*** Opening of DATA BELOW ***

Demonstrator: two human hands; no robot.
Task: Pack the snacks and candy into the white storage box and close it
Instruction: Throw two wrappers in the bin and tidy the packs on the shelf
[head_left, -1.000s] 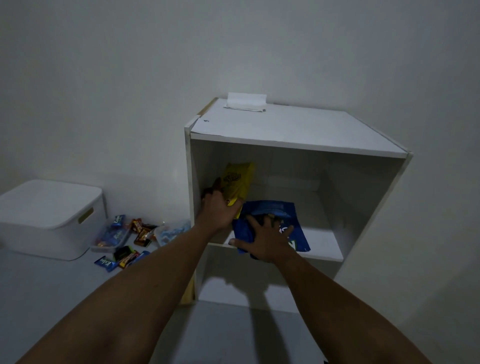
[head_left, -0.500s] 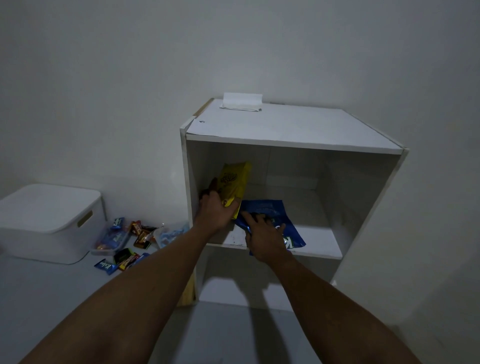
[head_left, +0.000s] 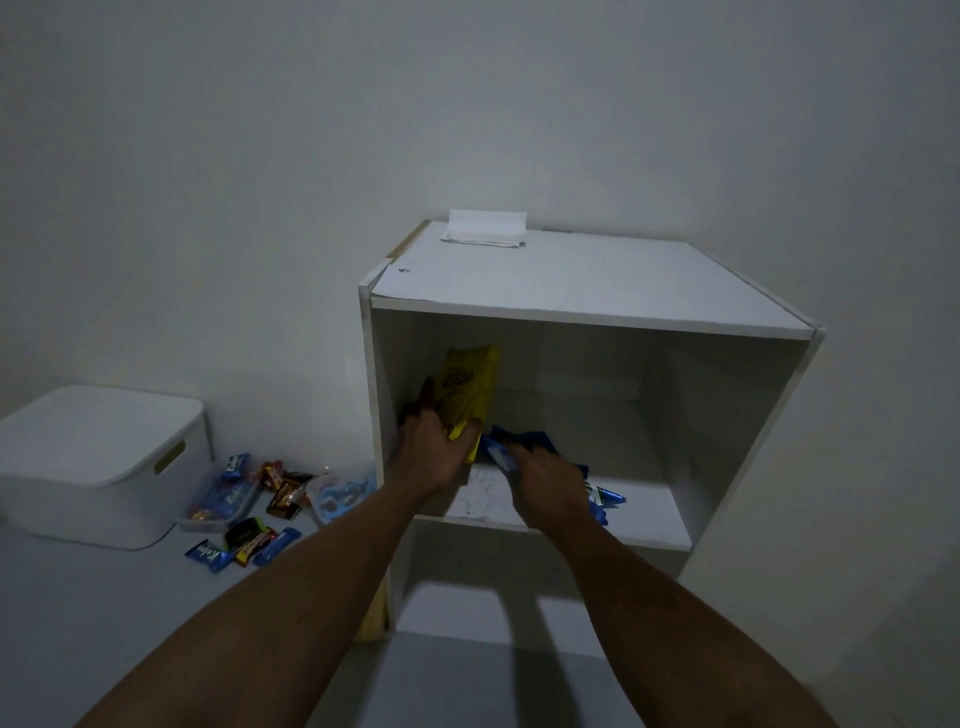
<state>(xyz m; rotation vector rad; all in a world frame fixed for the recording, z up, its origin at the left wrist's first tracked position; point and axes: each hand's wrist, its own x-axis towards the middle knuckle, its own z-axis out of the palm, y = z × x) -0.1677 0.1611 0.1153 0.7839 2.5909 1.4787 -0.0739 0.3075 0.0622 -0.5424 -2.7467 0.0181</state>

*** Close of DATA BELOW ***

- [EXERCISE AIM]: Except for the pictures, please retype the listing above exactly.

- [FINISHED EXERCISE]:
Demonstrator: two human hands; no robot.
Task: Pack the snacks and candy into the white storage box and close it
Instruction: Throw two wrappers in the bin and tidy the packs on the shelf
[head_left, -1.000s] 
[head_left, -0.500s] 
[head_left, +0.000s] 
<state>(xyz m; rotation vector rad; all in a world frame fixed for the recording, z up, its origin at the left wrist's first tracked position; point and axes: each hand's wrist, its own x-axis towards the middle knuckle, its own z-axis out of the palm, y = z × x) -0.1677 0.1611 0.1153 0.7839 2.5909 1.4787 -0.0739 0.3075 0.0622 -0.5424 -2.7467 0.0181</state>

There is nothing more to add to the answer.